■ MATERIAL SUPPLIED
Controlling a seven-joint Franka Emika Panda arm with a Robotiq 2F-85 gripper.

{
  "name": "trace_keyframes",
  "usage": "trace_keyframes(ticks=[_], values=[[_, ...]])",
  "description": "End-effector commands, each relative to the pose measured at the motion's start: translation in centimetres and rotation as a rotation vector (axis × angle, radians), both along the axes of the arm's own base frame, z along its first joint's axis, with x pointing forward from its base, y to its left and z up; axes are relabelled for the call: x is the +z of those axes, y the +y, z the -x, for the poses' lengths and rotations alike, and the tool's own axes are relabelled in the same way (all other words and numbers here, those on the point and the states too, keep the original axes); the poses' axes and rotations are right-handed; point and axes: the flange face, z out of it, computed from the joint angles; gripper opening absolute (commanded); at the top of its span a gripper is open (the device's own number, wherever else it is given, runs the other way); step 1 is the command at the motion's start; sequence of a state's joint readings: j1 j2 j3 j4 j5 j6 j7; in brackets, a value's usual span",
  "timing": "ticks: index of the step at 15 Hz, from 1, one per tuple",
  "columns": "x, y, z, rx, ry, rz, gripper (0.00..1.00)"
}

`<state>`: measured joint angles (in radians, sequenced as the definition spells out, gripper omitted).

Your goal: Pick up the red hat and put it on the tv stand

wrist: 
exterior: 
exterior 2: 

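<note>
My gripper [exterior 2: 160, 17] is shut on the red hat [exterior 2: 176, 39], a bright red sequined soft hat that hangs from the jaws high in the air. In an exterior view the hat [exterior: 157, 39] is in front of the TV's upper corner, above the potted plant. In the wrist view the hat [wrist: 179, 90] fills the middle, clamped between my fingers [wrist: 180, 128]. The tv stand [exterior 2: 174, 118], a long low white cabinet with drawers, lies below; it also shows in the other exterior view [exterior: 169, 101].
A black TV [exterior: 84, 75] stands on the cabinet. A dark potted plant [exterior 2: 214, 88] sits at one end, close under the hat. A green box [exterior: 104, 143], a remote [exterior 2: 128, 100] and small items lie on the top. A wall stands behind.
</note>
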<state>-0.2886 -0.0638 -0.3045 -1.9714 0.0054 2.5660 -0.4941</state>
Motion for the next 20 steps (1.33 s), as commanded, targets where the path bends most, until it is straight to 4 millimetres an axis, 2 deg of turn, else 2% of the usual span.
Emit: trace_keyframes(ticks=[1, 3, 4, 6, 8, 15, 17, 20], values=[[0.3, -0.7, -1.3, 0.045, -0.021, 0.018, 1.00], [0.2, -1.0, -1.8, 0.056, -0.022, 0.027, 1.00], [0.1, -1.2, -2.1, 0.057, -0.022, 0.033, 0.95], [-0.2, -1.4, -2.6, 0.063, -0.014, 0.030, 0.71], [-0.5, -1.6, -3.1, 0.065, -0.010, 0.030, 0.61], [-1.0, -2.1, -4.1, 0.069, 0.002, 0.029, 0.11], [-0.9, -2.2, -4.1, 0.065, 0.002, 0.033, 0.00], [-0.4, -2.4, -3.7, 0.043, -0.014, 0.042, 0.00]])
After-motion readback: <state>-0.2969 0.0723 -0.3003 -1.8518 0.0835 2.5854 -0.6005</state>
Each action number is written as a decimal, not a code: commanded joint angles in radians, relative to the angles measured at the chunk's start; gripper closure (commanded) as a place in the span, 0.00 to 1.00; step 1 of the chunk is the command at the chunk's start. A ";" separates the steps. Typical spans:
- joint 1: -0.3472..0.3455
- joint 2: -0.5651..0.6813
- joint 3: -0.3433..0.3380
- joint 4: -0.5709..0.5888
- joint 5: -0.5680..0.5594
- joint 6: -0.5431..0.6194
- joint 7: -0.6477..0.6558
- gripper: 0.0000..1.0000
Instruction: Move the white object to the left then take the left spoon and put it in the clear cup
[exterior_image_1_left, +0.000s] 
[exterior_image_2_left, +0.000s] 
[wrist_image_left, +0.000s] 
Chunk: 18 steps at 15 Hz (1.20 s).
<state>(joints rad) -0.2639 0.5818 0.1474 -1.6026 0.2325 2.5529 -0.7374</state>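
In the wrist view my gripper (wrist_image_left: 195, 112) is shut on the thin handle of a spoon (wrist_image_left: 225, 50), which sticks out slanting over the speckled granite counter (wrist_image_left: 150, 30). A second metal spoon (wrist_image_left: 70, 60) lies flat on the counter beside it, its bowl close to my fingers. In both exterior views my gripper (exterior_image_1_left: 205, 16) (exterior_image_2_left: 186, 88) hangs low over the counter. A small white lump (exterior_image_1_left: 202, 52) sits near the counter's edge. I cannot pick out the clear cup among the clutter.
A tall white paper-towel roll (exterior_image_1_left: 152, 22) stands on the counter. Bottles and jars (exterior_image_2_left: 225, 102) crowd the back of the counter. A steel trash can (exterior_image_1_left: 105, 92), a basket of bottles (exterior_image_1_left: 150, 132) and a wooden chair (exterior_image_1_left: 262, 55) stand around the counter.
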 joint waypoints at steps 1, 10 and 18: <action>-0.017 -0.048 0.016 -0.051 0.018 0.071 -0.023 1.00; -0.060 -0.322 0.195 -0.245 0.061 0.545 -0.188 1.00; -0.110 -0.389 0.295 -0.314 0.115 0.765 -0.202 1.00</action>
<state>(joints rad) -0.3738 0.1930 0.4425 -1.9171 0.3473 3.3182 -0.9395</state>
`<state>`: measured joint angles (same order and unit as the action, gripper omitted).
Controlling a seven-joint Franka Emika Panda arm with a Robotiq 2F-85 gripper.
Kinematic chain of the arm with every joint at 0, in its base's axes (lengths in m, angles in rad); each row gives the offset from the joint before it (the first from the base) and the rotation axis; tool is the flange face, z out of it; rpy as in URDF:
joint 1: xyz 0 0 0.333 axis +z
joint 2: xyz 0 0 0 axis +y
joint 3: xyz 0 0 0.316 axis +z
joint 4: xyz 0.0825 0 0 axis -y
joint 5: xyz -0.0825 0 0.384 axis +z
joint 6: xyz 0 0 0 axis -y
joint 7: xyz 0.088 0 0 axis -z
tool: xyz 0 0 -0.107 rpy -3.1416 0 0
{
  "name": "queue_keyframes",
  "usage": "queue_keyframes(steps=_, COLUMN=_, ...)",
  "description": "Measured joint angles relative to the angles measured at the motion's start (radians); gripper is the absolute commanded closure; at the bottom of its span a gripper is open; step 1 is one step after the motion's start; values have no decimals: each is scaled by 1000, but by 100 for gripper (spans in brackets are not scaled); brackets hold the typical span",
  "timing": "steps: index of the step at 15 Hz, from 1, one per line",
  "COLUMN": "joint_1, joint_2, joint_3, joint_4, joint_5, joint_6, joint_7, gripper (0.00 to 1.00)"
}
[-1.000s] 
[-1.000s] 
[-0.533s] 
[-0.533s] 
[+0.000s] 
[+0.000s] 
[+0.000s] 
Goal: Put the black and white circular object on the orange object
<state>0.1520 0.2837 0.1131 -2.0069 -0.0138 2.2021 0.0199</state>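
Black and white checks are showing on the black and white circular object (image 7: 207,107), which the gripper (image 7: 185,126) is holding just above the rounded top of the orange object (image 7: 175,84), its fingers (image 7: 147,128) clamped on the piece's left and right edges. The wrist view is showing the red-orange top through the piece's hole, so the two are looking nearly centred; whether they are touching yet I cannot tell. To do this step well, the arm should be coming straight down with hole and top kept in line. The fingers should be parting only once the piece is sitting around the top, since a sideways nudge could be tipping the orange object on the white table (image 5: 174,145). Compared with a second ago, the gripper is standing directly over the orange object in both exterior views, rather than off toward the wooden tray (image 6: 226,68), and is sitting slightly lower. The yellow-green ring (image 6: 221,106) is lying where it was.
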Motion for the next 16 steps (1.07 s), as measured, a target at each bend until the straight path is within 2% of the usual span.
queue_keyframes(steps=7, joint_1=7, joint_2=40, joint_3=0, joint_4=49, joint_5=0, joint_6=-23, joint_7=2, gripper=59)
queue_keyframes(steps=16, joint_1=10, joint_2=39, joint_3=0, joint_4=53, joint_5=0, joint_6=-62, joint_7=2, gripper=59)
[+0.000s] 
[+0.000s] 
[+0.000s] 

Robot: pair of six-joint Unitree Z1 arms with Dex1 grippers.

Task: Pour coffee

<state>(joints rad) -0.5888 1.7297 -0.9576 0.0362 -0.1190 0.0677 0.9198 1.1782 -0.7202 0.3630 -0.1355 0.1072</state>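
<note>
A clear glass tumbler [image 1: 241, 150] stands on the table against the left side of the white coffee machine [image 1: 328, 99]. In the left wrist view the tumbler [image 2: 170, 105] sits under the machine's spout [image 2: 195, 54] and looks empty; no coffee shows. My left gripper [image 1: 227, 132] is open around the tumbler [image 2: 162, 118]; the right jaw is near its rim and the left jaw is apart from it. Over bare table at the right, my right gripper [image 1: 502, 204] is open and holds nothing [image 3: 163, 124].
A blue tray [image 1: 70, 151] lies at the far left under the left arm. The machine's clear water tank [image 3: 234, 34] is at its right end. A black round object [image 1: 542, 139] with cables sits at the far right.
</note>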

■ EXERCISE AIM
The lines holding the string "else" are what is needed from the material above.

■ ANSWER BOX
  "description": "End-effector commands, each relative to the pose measured at the motion's start: translation in centimetres and rotation as a rotation vector (axis × angle, radians), both along the axes of the arm's own base frame, z along its first joint's axis, with x pointing forward from its base, y to its left and z up; axes are relabelled for the call: x is the +z of those axes, y the +y, z the -x, for the poses' lengths and rotations alike, and the tool's own axes are relabelled in the same way (all other words and numbers here, those on the point and the states too, keep the original axes); the poses' axes and rotations are right-handed; point and axes: the flange face, z out of it, computed from the joint angles; gripper opening absolute (commanded); at the top of its span a gripper is open (the device's own number, wherever else it is given, runs the other way); step 1 is the command at the motion's start; sequence of a state's joint readings: j1 j2 j3 j4 j5 j6 j7; in brackets, a value's usual span",
Motion for the next 20 steps (1.33 s), as commanded, targets where the path bends most, until it is straight to 4 millimetres an axis, 2 deg of turn, else 2% of the usual span.

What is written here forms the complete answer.